▶ [WHAT TO WORK ON] Please give back each line below unchanged; none of the pictures should appear.

>>>>>

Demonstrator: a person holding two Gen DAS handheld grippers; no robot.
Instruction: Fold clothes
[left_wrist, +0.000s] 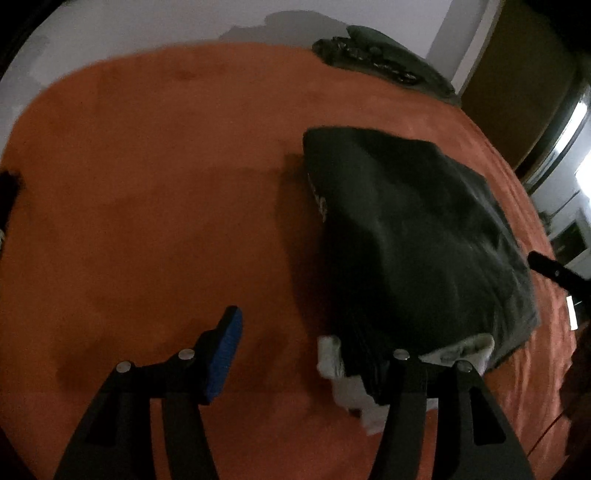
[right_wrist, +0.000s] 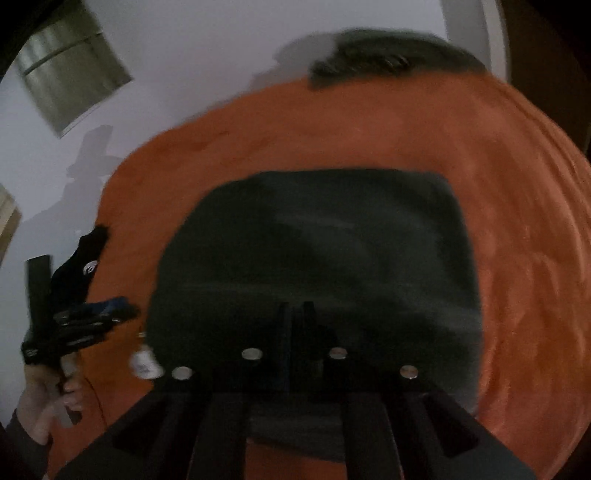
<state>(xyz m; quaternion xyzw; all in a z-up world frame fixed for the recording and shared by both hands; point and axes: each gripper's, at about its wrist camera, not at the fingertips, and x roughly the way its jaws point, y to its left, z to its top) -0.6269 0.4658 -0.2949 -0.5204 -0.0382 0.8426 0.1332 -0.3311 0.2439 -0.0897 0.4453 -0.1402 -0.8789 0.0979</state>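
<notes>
The folded dark shirt (right_wrist: 317, 266) fills the middle of the right wrist view, directly ahead of the nearly closed, empty right gripper (right_wrist: 294, 314), while the left gripper (left_wrist: 306, 350), jaws apart, straddles its lower-left corner.

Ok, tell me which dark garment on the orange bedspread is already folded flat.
The dark grey folded shirt directly under the right gripper, a neat rectangle. The dark green garment at the bedspread's far edge lies crumpled.
</notes>
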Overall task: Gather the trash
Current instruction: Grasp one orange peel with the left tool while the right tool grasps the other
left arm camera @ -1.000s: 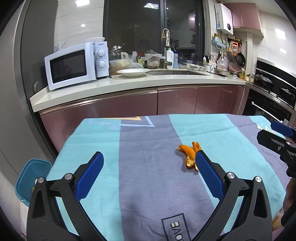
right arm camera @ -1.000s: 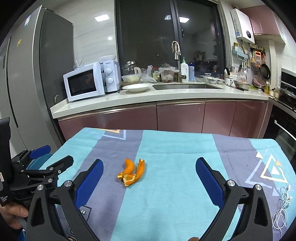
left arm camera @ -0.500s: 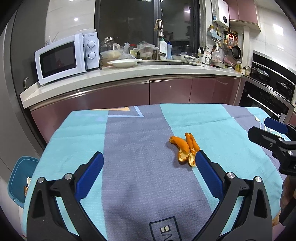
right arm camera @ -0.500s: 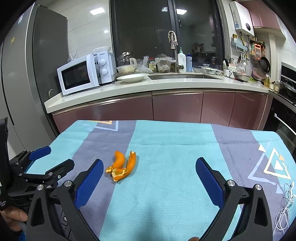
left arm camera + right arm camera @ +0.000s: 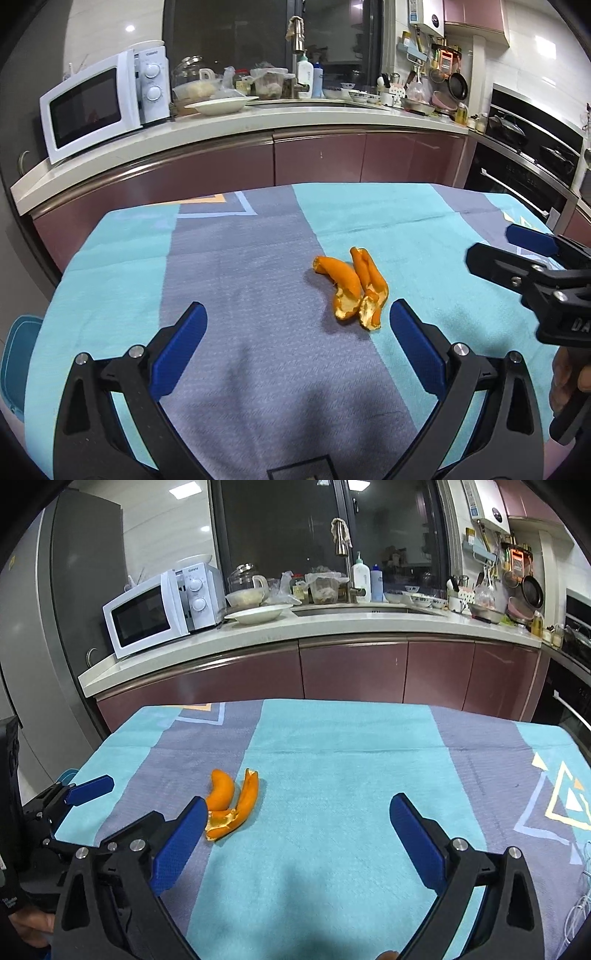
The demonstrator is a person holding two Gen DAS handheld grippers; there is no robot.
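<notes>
Curled orange peel (image 5: 351, 286), likely light, limp and easily torn, lies mid-frame on the striped tablecloth (image 5: 258, 369), best pinched across its joined thicker end, while left gripper (image 5: 295, 321) and right gripper (image 5: 297, 814) both gape wide, empty.

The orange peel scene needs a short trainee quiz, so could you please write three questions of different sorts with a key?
1. True or false: the orange peel lies on the striped tablecloth, touched by neither gripper.
2. Which is open? A: left gripper only. B: right gripper only. C: both.
3. Fill in: the white ____ stands at the counter's left end.

Key: 1 true; 2 C; 3 microwave.
</notes>
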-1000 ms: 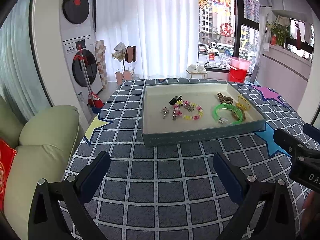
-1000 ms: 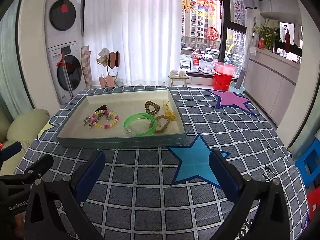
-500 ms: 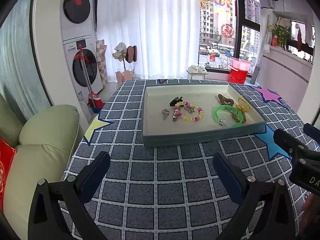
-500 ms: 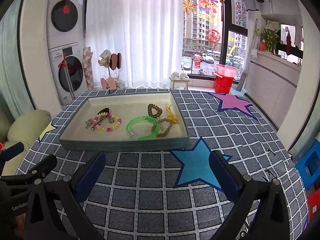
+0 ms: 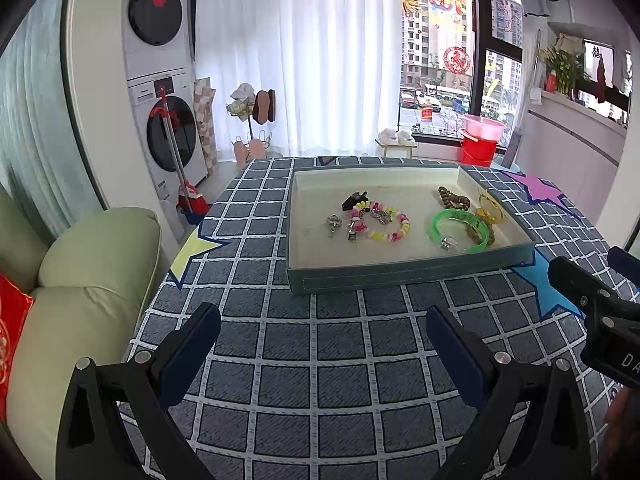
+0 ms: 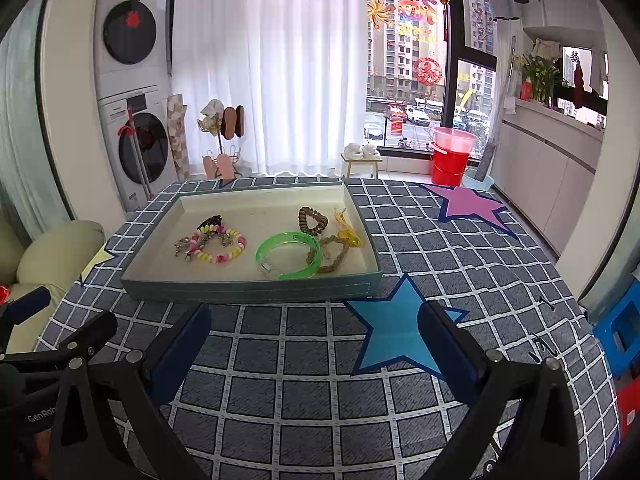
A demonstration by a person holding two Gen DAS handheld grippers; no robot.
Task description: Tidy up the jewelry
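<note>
A shallow grey-blue tray [image 5: 400, 274] [image 6: 248, 290] with a cream floor sits on the checked tablecloth ahead of both grippers. In it lie a pink and yellow bead bracelet [image 5: 387, 227] [image 6: 224, 245], small metal clasps [image 5: 333, 224] [image 6: 182, 246], a green bangle [image 5: 460, 229] [image 6: 289, 254], a brown bead bracelet [image 5: 452, 198] [image 6: 312, 220], a braided brown loop [image 6: 330, 254] and a yellow piece [image 5: 490, 209] [image 6: 348, 234]. My left gripper [image 5: 322, 338] and right gripper [image 6: 314, 332] are both open and empty, short of the tray's near wall.
The table carries a grey checked cloth [image 5: 312, 344] with blue [image 6: 400, 328], purple [image 6: 470, 204] and yellow [image 5: 192, 248] stars. A pale green sofa [image 5: 80, 280] stands at the left edge. Washing machines, a curtain and red buckets [image 6: 450, 158] lie beyond the table.
Both views have risen and pulled back slightly, so the tray sits a little lower and farther in frame. The jewelry has not moved and both grippers stay open.
</note>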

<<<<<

▶ [REPLY TO THE EXERCISE]
Demonstrator: a person holding two Gen DAS handheld grippers; no robot.
Instruction: Fold clothes
[left_wrist, +0.000s] 
[right_wrist, +0.000s] 
<state>(xyz m; quaternion xyzw; all in a z-up world frame fixed for the recording and shared by both hands; point and axes: each gripper's, at about its wrist camera, not at the fingertips, and x roughly the way its jaws point, y to its left, z to its top) -0.6269 0.4658 -0.2949 -0.5204 -0.0382 0.8426 0.1332 -0.3311 0.2439 -0.0897 0.4453 -0.1402 -0.8789 0.0979</state>
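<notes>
The folded dark shirt (right_wrist: 317, 266) fills the middle of the right wrist view, directly ahead of the nearly closed, empty right gripper (right_wrist: 294, 314), while the left gripper (left_wrist: 306, 350), jaws apart, straddles its lower-left corner.

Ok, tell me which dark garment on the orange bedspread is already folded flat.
The dark grey folded shirt directly under the right gripper, a neat rectangle. The dark green garment at the bedspread's far edge lies crumpled.
</notes>
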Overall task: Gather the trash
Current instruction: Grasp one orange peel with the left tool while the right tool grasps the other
left arm camera @ -1.000s: 
right arm camera @ -1.000s: 
left arm camera @ -0.500s: 
right arm camera @ -0.500s: 
left arm camera + right arm camera @ +0.000s: 
The demonstrator is a person holding two Gen DAS handheld grippers; there is no robot.
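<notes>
Curled orange peel (image 5: 351, 286), likely light, limp and easily torn, lies mid-frame on the striped tablecloth (image 5: 258, 369), best pinched across its joined thicker end, while left gripper (image 5: 295, 321) and right gripper (image 5: 297, 814) both gape wide, empty.

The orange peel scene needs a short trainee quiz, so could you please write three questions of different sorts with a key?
1. True or false: the orange peel lies on the striped tablecloth, touched by neither gripper.
2. Which is open? A: left gripper only. B: right gripper only. C: both.
3. Fill in: the white ____ stands at the counter's left end.

Key: 1 true; 2 C; 3 microwave.
</notes>
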-1000 ms: 
-1000 ms: 
-500 ms: 
-500 ms: 
+0 ms: 
+0 ms: 
A demonstration by a person holding two Gen DAS handheld grippers; no robot.
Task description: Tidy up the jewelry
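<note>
A shallow grey-blue tray [image 5: 400, 274] [image 6: 248, 290] with a cream floor sits on the checked tablecloth ahead of both grippers. In it lie a pink and yellow bead bracelet [image 5: 387, 227] [image 6: 224, 245], small metal clasps [image 5: 333, 224] [image 6: 182, 246], a green bangle [image 5: 460, 229] [image 6: 289, 254], a brown bead bracelet [image 5: 452, 198] [image 6: 312, 220], a braided brown loop [image 6: 330, 254] and a yellow piece [image 5: 490, 209] [image 6: 348, 234]. My left gripper [image 5: 322, 338] and right gripper [image 6: 314, 332] are both open and empty, short of the tray's near wall.
The table carries a grey checked cloth [image 5: 312, 344] with blue [image 6: 400, 328], purple [image 6: 470, 204] and yellow [image 5: 192, 248] stars. A pale green sofa [image 5: 80, 280] stands at the left edge. Washing machines, a curtain and red buckets [image 6: 450, 158] lie beyond the table.
Both views have risen and pulled back slightly, so the tray sits a little lower and farther in frame. The jewelry has not moved and both grippers stay open.
</note>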

This output requires nothing more.